Exhibit" G") are found. Where a young lady 13 or 14 years old died,

her body is embalmed as above described, and a post mortem performed

9 or 10 days after death, and the physician finds epithelium detached

from, the walls of the vagina in several places, nothing being visible to

the naked eye and he takes several parts of the wall of the vagina away

and examines them with a microscope and discovers that the blood vessels

are congested, that is, there has been a hemorrhage in a number of

instances, the blood from those microscopic vessels getting into tissues,

the removal of the epithelium could be accounted for by the fact that

there has been a digital examination the day after death by inserting the

fingers, but in that length of time I would expect the epithelium to shed

off.
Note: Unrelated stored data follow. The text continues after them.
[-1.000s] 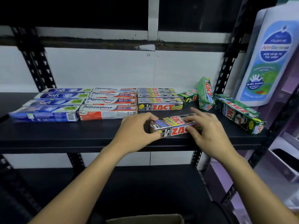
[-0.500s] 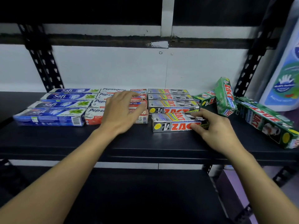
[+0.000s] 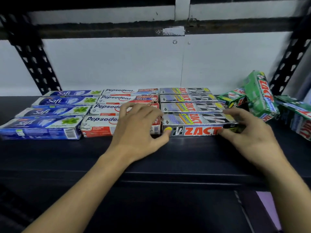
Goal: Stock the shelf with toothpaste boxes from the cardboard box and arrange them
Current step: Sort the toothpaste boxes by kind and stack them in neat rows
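On the black shelf (image 3: 67,157) the toothpaste lay in three neat columns running from the back edge toward the front. At the left end were four blue boxes marked "Safi" (image 3: 50,113), next to them four white-and-red "Pepsodent" boxes (image 3: 107,101), one reading "10X", then four grey boxes (image 3: 186,98) printed "ZACT" in red with a yellow "Smokers" tag. The front grey ZACT box (image 3: 195,126) sat closest to the shelf's front edge, in line with its column. The right hand (image 3: 249,137) had its grip clamped on that box's right end, thumb on the front face and fingers over the top. The left hand (image 3: 139,130) lay with its grip apart, fingers spread above the front Pepsodent box and hiding part of its label, thumb touching the yellow dot at the grey box's left end. At the shelf's right end, at least three green ZACT boxes (image 3: 259,95) were jumbled, one tilted up on end. Perforated black uprights (image 3: 35,61) stood against a white wall (image 3: 117,64).
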`<action>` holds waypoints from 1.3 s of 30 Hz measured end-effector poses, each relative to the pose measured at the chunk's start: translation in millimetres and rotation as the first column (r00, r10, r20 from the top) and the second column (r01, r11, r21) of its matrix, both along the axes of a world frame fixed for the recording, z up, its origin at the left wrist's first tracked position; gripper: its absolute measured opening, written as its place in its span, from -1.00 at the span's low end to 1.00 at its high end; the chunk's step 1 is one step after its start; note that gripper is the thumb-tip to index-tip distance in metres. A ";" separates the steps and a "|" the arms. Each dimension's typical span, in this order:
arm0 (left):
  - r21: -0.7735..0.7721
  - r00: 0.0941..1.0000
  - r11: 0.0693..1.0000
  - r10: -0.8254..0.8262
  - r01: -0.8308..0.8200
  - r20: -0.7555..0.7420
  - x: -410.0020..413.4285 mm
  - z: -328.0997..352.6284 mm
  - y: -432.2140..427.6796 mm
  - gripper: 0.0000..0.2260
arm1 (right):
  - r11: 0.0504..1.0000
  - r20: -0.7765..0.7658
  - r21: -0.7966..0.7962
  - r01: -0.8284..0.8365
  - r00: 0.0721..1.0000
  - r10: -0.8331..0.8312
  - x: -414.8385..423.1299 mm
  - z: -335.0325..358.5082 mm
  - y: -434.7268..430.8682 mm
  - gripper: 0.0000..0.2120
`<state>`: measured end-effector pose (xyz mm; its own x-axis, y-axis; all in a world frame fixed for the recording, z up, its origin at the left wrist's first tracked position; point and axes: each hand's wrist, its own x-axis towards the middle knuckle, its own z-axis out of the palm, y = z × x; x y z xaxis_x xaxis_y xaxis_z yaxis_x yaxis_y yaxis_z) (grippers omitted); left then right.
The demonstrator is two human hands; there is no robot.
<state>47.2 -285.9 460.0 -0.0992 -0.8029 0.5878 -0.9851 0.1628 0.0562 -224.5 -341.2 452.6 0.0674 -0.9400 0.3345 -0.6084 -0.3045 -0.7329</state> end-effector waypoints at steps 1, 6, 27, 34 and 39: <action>0.005 1.000 1.000 -0.010 0.010 0.011 0.2 -0.9 -0.5 -0.59 | 1.000 0.030 0.009 0.020 0.999 -0.020 -0.5 -1.2 -1.2 -0.54; 0.009 1.000 1.000 -0.028 0.028 0.014 1.3 -2.7 -1.2 -0.61 | 1.000 0.159 0.019 -0.001 0.987 -0.002 -2.2 -8.1 -10.0 -0.46; 0.068 0.999 0.997 -0.040 0.039 0.020 2.6 -4.5 -1.4 -0.57 | 0.998 0.221 0.044 -0.035 0.975 0.024 -2.4 -10.8 -12.2 -0.37; 0.057 0.998 0.997 -0.059 0.059 0.004 3.5 -4.1 -1.5 -0.57 | 0.999 0.218 0.042 -0.016 0.976 0.006 -2.3 -10.9 -12.1 -0.39; 0.058 0.997 0.996 -0.073 0.072 0.005 3.3 -4.5 -1.3 -0.60 | 0.999 0.204 0.037 -0.011 0.979 0.003 -2.5 -10.1 -10.2 -0.40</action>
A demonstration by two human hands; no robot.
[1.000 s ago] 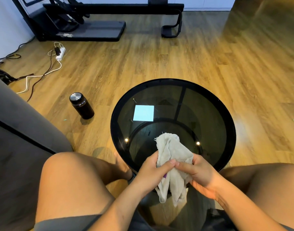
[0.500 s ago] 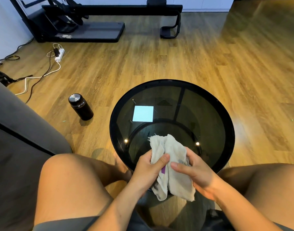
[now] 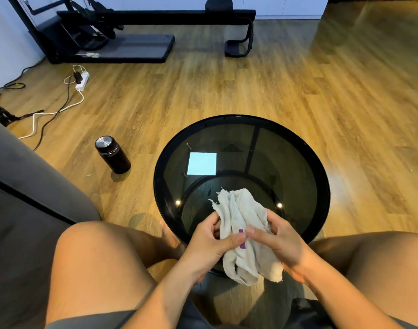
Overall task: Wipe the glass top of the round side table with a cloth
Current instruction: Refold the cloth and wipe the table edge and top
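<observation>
A round side table with a dark glass top (image 3: 286,167) and black rim stands between my knees. A crumpled off-white cloth (image 3: 241,210) with a small purple tag hangs over the table's near edge. My left hand (image 3: 209,243) grips the cloth's left side, thumb pressed across the front. My right hand (image 3: 280,241) holds its right side, fingers meeting the left thumb at the tag. The cloth's top end lies over the glass; whether it touches the glass I cannot tell. Its lower end dangles below the rim.
A black flask (image 3: 113,154) with a steel lid stands on the wooden floor left of the table. A grey sofa (image 3: 25,198) is at my left. A power strip with cables (image 3: 81,80) and a black exercise machine (image 3: 122,32) lie farther back.
Both hands have bunched the cloth and shifted it slightly; its top end now leans more to the left over the glass. The table and flask have not moved.
</observation>
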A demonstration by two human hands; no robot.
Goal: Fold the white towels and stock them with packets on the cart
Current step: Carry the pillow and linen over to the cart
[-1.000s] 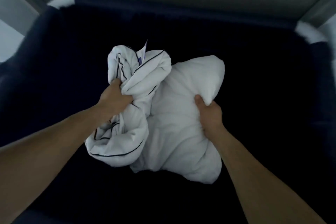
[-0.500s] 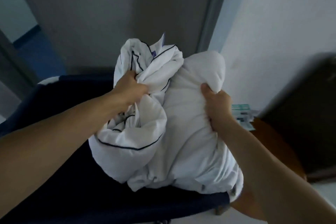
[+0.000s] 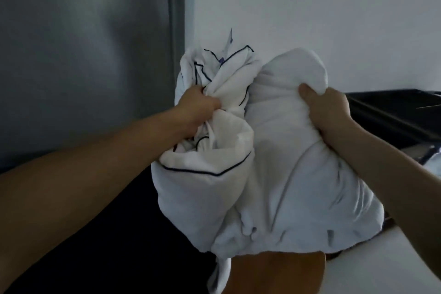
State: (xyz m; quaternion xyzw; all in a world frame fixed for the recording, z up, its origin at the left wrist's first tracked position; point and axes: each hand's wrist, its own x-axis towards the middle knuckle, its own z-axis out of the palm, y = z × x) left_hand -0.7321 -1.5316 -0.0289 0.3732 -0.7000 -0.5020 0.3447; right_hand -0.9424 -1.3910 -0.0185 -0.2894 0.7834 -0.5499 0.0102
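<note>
While your left hand (image 3: 200,105) clenches the crumpled navy-piped cloth (image 3: 207,184) and your right hand (image 3: 330,112) grips the bunched plain white towel (image 3: 298,174) beside it, both pieces hang unfolded in the air before a white wall (image 3: 310,2). Note the grey door (image 3: 83,55) at left, a black object (image 3: 391,114) behind your right wrist, and a brown surface (image 3: 274,272) below, partly hidden by the towel.

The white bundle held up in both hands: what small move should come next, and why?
Probably lower the bundle onto the brown surface seen under it. The left grip bunches the dark-edged cloth, and the right grip bunches the plain white towel. Both are crumpled and held in the air before the wall. With both grips full, neither piece can be spread for folding.
</note>
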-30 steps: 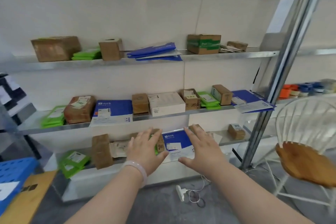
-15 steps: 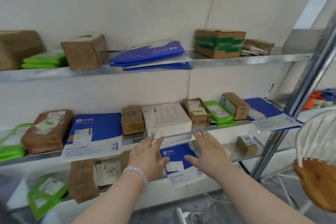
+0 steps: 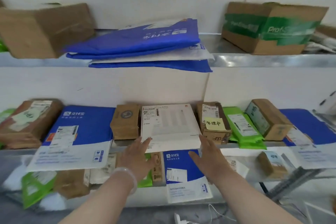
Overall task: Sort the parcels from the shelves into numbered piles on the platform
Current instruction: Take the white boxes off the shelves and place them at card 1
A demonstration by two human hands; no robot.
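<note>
A flat white parcel box [image 3: 171, 125] with a shipping label lies on the middle shelf [image 3: 254, 144], its front edge overhanging. My left hand [image 3: 137, 158] reaches up with straight fingers, its fingertips at the box's front left corner. My right hand [image 3: 209, 156] is open too, its fingertips at the front right corner. Neither hand grips anything. A small brown box [image 3: 125, 123] sits left of the white box. To its right stands a brown box with a yellow note [image 3: 213, 123].
Blue-and-white mailers [image 3: 78, 132], green pouches [image 3: 241, 129] and more brown boxes fill the middle shelf. The upper shelf holds stacked blue mailers [image 3: 138, 45] and a green-taped carton [image 3: 271, 27]. The lower shelf carries a blue mailer [image 3: 181, 171] and small boxes.
My view has moved closer and upward to the shelves. Both hands rose from the lower shelf's blue mailer to the front edge of the white box on the middle shelf.
</note>
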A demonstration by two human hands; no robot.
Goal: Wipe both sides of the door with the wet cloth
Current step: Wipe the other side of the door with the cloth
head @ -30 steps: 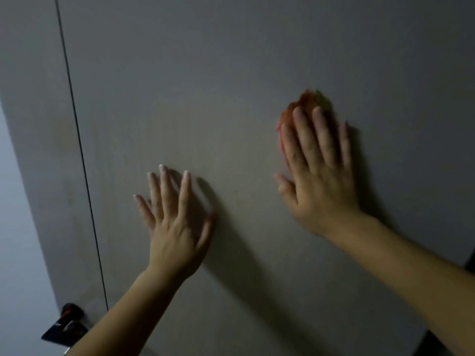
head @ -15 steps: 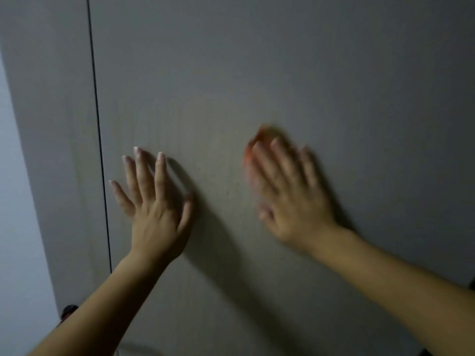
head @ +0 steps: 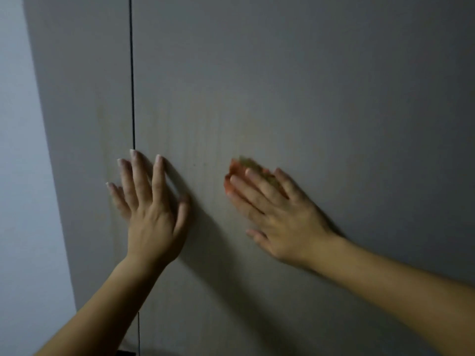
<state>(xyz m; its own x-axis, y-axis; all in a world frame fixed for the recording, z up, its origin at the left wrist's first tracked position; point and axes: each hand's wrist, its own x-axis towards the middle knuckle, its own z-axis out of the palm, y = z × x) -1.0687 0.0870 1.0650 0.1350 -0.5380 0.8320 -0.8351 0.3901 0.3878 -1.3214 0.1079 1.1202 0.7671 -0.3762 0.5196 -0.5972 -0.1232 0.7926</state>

Finding the epithelium missing in several places or separated from

the wall of the vagina would not indicate any violence done to the subjects

in life. The condition of the blood vessels above described I would

expect to result from other causes than violence. The embalming might

force the blood through the small capillaries. If the subject had just had

her menstrual period and that had come back on her at about the time of

death or before, that would account for those distended blood vessels

and hemorrhage; but even if violence caused them, you could not tell

how long before death that violence had been inflicted, or that it had been

inflicted within from 5 to 15 minutes before death. Death by strangulation

might have an effect on those blood vessels. If there was no more

damage than what I have described I would say certainly there was no

violence on the young woman. A bruise or discoloration could be produced

on the eye or face any time before the blood coagulated utterly,

which may be as long as 8 or 10 or 12 hours after death. A blow on the

back of the head can discolor the eye. Death can be produced by a blow on the outside of the head by concussion without any appreciable lesion on the outside of the head.